§ **TASK REQUIREMENTS**: Copy out the complete listing, word for word.
***** INPUT DATA
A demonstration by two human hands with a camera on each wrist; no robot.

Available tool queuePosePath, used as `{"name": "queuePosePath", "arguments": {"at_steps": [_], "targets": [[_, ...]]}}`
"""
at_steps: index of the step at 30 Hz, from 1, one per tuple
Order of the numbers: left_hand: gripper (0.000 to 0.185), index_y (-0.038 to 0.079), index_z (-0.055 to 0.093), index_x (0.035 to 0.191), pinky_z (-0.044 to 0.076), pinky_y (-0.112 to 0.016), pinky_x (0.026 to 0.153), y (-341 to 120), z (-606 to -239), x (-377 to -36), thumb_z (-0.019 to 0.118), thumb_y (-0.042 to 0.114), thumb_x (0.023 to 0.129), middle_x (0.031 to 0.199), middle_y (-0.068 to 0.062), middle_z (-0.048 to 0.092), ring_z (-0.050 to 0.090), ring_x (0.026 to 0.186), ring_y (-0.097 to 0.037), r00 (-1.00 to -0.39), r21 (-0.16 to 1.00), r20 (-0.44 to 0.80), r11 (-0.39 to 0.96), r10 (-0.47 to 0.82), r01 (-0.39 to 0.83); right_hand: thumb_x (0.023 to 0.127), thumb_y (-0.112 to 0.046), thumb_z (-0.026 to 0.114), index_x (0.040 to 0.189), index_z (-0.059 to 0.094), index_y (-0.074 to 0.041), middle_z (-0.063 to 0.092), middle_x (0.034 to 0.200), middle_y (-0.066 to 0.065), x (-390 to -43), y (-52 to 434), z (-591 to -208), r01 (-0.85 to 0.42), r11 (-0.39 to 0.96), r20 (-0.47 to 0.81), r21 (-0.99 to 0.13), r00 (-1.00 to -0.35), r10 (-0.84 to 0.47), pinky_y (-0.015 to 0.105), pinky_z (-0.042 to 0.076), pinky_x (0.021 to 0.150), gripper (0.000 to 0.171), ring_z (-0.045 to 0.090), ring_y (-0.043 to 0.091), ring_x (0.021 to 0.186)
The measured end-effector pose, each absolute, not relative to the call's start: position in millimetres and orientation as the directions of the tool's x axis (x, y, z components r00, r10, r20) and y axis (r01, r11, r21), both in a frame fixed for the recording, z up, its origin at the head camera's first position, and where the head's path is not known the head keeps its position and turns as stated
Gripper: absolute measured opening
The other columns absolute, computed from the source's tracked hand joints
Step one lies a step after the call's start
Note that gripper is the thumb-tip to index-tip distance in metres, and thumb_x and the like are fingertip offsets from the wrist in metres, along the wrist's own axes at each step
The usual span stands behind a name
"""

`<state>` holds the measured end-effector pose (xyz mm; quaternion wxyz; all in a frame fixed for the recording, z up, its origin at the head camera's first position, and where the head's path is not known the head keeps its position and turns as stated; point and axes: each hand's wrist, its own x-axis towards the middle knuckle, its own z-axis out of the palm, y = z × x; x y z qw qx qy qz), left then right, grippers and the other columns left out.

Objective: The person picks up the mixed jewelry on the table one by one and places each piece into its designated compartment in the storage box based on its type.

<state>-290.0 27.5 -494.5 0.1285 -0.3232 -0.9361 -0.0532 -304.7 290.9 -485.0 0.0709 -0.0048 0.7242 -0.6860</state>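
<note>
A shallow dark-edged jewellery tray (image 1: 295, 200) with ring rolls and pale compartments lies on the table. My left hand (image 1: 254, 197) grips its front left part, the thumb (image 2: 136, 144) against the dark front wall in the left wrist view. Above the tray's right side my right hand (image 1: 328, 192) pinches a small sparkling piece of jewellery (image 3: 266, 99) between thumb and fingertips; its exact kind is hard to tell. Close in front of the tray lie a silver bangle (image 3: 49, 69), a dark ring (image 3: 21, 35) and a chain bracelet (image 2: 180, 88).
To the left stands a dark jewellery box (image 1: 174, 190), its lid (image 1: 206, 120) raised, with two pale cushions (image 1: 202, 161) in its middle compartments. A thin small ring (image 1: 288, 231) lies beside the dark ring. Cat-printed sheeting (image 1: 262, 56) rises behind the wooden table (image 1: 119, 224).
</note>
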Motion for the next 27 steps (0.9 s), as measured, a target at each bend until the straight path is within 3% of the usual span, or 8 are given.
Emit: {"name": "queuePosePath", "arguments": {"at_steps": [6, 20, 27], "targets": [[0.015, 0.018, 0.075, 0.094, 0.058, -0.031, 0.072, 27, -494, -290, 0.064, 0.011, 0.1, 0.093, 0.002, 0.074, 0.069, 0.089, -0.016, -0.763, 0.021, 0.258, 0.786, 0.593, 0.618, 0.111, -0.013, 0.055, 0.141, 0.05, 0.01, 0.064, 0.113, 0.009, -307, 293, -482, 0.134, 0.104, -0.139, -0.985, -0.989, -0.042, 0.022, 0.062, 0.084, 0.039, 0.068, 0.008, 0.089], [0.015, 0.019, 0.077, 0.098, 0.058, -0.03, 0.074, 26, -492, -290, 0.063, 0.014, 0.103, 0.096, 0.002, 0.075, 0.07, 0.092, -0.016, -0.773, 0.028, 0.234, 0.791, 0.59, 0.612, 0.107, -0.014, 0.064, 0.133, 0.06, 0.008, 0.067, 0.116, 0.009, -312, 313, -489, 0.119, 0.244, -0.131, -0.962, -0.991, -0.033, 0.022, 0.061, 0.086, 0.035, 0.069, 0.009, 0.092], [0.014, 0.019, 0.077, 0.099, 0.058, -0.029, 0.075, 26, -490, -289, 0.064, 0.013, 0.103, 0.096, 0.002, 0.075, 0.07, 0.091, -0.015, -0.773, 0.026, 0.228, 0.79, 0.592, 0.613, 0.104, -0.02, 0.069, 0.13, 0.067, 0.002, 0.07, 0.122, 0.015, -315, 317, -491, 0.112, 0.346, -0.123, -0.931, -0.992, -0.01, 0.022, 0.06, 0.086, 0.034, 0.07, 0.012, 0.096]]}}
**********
§ **RESPONSE TO THE TASK**:
A demonstration by two human hands with a camera on each wrist; no robot.

Available tool queuePosePath, used as `{"name": "queuePosePath", "arguments": {"at_steps": [_], "targets": [[_, ...]]}}`
"""
at_steps: index of the step at 30 Hz, from 1, one per tuple
Order of the numbers: left_hand: gripper (0.000 to 0.185), index_y (-0.038 to 0.079), index_z (-0.055 to 0.093), index_x (0.035 to 0.191), pinky_z (-0.044 to 0.076), pinky_y (-0.112 to 0.016), pinky_x (0.026 to 0.153), y (-341 to 120), z (-606 to -239), x (-377 to -36), thumb_z (-0.019 to 0.118), thumb_y (-0.042 to 0.114), thumb_x (0.023 to 0.129), middle_x (0.031 to 0.199), middle_y (-0.068 to 0.062), middle_z (-0.048 to 0.092), ring_z (-0.050 to 0.090), ring_x (0.026 to 0.186), ring_y (-0.097 to 0.037), r00 (-1.00 to -0.39), r21 (-0.16 to 1.00), r20 (-0.44 to 0.80), r11 (-0.39 to 0.96), r10 (-0.47 to 0.82), r01 (-0.39 to 0.83); right_hand: thumb_x (0.023 to 0.127), thumb_y (-0.112 to 0.046), thumb_z (-0.026 to 0.114), index_x (0.040 to 0.189), index_z (-0.059 to 0.094), index_y (-0.074 to 0.041), middle_z (-0.063 to 0.092), middle_x (0.034 to 0.200), middle_y (-0.066 to 0.065), x (-390 to -43), y (-52 to 434), z (-591 to -208), r01 (-0.85 to 0.42), r11 (-0.39 to 0.96), r20 (-0.47 to 0.81), r21 (-0.99 to 0.13), r00 (-1.00 to -0.35), r10 (-0.84 to 0.47), pinky_y (-0.015 to 0.105), pinky_z (-0.042 to 0.076), pinky_x (0.021 to 0.150), gripper (0.000 to 0.171), ring_z (-0.045 to 0.090), ring_y (-0.043 to 0.091), ring_x (0.021 to 0.186)
The measured end-effector pose, each absolute, not relative to the call's start: position in millimetres and orientation as the directions of the tool's x axis (x, y, z components r00, r10, r20) and y axis (r01, r11, r21), both in a frame fixed for the recording, z up, its origin at the head camera's first position, and where the head's path is not known the head keeps its position and turns as stated
Gripper: absolute measured opening
The other columns absolute, computed from the source's tracked hand joints
Step one lies a step after the call's start
Note that gripper is the thumb-tip to index-tip distance in metres, and thumb_x and the like are fingertip offsets from the wrist in metres, along the wrist's own axes at each step
The usual span stands behind a name
"""

`<state>` holds the measured end-effector pose (xyz mm; quaternion wxyz; all in a frame fixed for the recording, z up, its origin at the head camera's first position, and where the head's path is not known the head keeps its position and turns as stated; point and axes: each hand's wrist, its own x-axis towards the middle knuckle, its own z-axis out of the palm, y = z × x; x y z qw qx qy qz), left then right, grippers and the other columns left out.

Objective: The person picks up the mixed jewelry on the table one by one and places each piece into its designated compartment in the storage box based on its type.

<state>-290.0 27.5 -494.5 0.1285 -0.3232 -0.9361 -0.0532 -304.7 290.9 -485.0 0.0709 -0.0048 0.7242 -0.6860</state>
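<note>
A shallow dark-edged jewellery tray (image 1: 295, 200) with ring rolls and pale compartments lies on the table. My left hand (image 1: 254, 197) grips its front left part, the thumb (image 2: 136, 144) against the dark front wall in the left wrist view. Above the tray's right side my right hand (image 1: 328, 192) pinches a small sparkling piece of jewellery (image 3: 266, 99) between thumb and fingertips; its exact kind is hard to tell. Close in front of the tray lie a silver bangle (image 3: 49, 69), a dark ring (image 3: 21, 35) and a chain bracelet (image 2: 180, 88).
To the left stands a dark jewellery box (image 1: 174, 190), its lid (image 1: 206, 120) raised, with two pale cushions (image 1: 202, 161) in its middle compartments. A thin small ring (image 1: 288, 231) lies beside the dark ring. Cat-printed sheeting (image 1: 262, 56) rises behind the wooden table (image 1: 119, 224).
</note>
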Motion for the next 27 steps (0.9 s), as measured, a target at each bend until the straight path is within 3% of the usual span, or 8 are given.
Emit: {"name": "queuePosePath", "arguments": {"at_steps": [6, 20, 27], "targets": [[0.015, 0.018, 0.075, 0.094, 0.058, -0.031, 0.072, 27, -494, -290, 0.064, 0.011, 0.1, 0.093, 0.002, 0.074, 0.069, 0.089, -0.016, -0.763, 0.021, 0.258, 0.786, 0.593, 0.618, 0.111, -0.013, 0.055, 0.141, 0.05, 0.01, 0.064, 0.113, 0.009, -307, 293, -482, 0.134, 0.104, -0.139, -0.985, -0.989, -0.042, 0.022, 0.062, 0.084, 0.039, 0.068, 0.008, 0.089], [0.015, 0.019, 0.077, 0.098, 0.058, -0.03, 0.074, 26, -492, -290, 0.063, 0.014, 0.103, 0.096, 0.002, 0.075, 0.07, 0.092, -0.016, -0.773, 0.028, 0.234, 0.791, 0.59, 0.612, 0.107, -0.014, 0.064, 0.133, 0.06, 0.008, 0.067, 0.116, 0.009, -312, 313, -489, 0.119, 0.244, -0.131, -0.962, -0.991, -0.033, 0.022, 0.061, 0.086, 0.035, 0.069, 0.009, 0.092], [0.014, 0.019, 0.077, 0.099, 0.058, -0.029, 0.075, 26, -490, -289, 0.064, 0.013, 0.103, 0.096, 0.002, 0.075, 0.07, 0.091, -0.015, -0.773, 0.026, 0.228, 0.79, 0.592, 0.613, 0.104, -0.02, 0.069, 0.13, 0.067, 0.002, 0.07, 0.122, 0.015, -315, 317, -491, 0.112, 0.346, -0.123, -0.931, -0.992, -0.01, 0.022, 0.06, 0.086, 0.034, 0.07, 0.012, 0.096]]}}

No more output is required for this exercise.